First there was the #MeToo movement, which gave survivors a chance to share their stories and quickly realize they weren’t alone. The phrase is not new, sadly. It was coined in 2006 by Tarana Burke, herself a survivor of sexual assault.
Soon after, the Alianza Nacional de Campesinas sent a letter to the women in Hollywood who were involved with exposing Harvey Weinstein. Time magazine opted for “The Silence Breakers” instead of a single person of the year, focusing instead on “the voices that launched a movement” and published the letter. Readers discovered the sorrowful plights of more than 700,000 female farmworkers in the U.S. who had survived sexual assault and harassment .
On January 1, 2018, more than 300 women in Hollywood formed the “Time’s Up” coalition to fight harassment after the movement was announced in the New York Times. The movement had already garnered a $13-million legal defense fund to help support lower-income women in search of justice for workplace sexual harassment and assault, as well as moves toward gender parity in talent agencies and movie studios and zero tolerance/punishment for companies that turned a blind eye to persistent harassment.

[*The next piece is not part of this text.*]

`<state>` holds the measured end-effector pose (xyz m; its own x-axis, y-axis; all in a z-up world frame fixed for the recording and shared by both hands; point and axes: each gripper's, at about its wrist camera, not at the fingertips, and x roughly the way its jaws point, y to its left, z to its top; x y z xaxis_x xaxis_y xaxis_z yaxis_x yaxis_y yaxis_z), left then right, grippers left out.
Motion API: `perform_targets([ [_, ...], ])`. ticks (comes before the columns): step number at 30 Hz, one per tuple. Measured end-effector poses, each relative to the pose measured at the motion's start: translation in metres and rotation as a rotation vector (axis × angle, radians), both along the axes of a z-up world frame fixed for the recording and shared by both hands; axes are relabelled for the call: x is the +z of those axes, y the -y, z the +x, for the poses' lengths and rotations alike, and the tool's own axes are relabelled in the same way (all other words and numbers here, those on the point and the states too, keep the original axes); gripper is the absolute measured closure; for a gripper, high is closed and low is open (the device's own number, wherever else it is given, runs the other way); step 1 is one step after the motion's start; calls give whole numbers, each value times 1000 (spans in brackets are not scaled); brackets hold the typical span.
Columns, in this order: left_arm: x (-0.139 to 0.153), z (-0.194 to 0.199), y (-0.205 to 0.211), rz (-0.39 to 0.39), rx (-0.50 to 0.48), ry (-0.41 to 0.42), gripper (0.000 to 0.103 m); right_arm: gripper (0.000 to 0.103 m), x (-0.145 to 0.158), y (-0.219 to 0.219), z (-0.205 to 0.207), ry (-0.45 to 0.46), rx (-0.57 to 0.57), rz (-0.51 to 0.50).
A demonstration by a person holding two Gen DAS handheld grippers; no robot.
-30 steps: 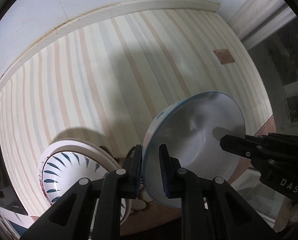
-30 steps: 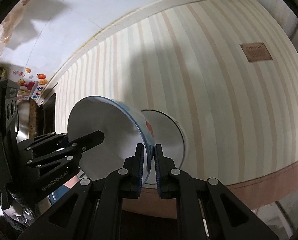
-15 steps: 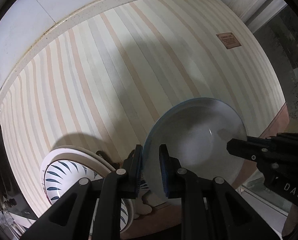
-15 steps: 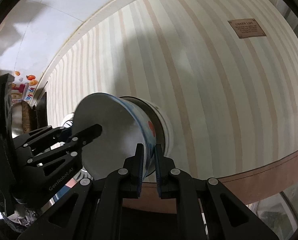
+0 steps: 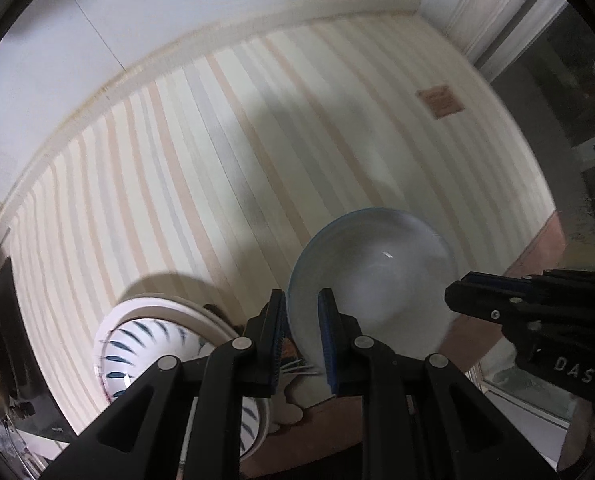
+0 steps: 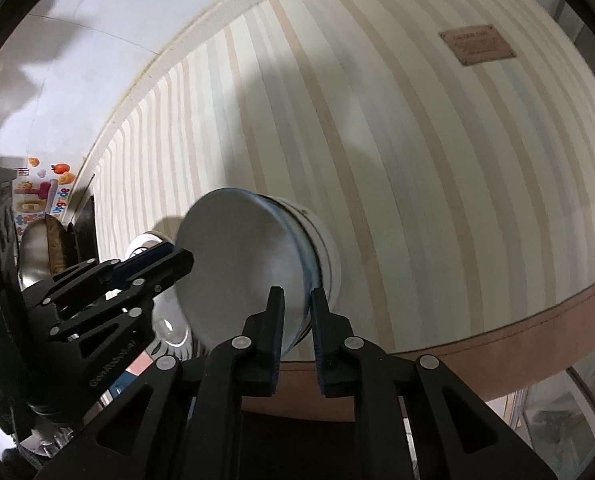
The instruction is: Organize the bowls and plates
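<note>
A white bowl with a blue rim (image 5: 373,280) is gripped by both grippers. My left gripper (image 5: 302,316) is shut on its near left rim. My right gripper (image 6: 297,312) is shut on the opposite rim, and its fingers (image 5: 493,300) show at the right in the left wrist view. The bowl (image 6: 241,264) sits nested in a second white bowl (image 6: 325,248) on the striped tablecloth (image 6: 377,140). A stack of plates with a blue leaf pattern (image 5: 149,348) lies to the left of the bowl. The left gripper (image 6: 153,264) shows in the right wrist view.
A brown label (image 6: 477,46) is sewn on the cloth at the far right. The table's brown front edge (image 6: 537,328) runs close below the bowls. A metal pot (image 6: 33,252) and coloured packaging (image 6: 45,192) stand at the left. A white wall (image 5: 177,12) bounds the table's far side.
The bowl held by both grippers has come down and turned more level, settling into the second white bowl on the cloth. Both grippers stay shut on its rim.
</note>
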<state>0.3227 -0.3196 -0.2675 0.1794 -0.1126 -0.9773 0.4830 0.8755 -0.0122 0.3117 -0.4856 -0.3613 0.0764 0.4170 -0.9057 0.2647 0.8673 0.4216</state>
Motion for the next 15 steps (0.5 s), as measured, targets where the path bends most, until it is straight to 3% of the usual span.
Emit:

LOS ANGELES – JAN 7: Oprah Winfrey at the 75th Golden Globes Press Room at Beverly Hilton Hotel on January 7, 2018 in Beverly Hills, CA
Time’s Up called for support from women at the Golden Globe Awards by asking them to wear black gowns and formal wear to protest sexual assault and harassment. The reaction was so swift that high-end designers, it was rumored, came close to running out of black evening gowns.
One by one, presenters, nominees and winners appeared “être habillée de noir” and made statements either just by their clothing choices or verbally, against any kind of assault and harassment.
As Oprah Winfrey accepted the Cecil B. DeMille Award for lifetime achievement, it was an inspiring moment. An admitted survivor of early childhood sexual assault, the media maven said she was “inspired by all the women who have felt strong enough and empowered enough to speak up and share their personal stories,” adding that the scope reached further than many imagined: “But it’s not just a story affecting the entertainment industry. It’s one that transcends any culture, geography, race, religion, politics or workplace.”
Reese Witherspoon presented Winfrey with her award and, after winning her own award for Big Little Lies (itself a story of harassment and survival) accepted it with this promise: “People out there who are feeling silenced: we see you, we hear you and we will tell your story.”
This wave of honesty and “yelling to the rooftops” doesn’t start or end in Hollywood. With more and more guilty bullies being outed, the climate is moving quickly toward swift transparency, not shameful fear. It’s time for everyone to fight back against their tormentors, whether physical, emotional, or mental, and yell “Time’s Up!” because indeed, the truth will set you free.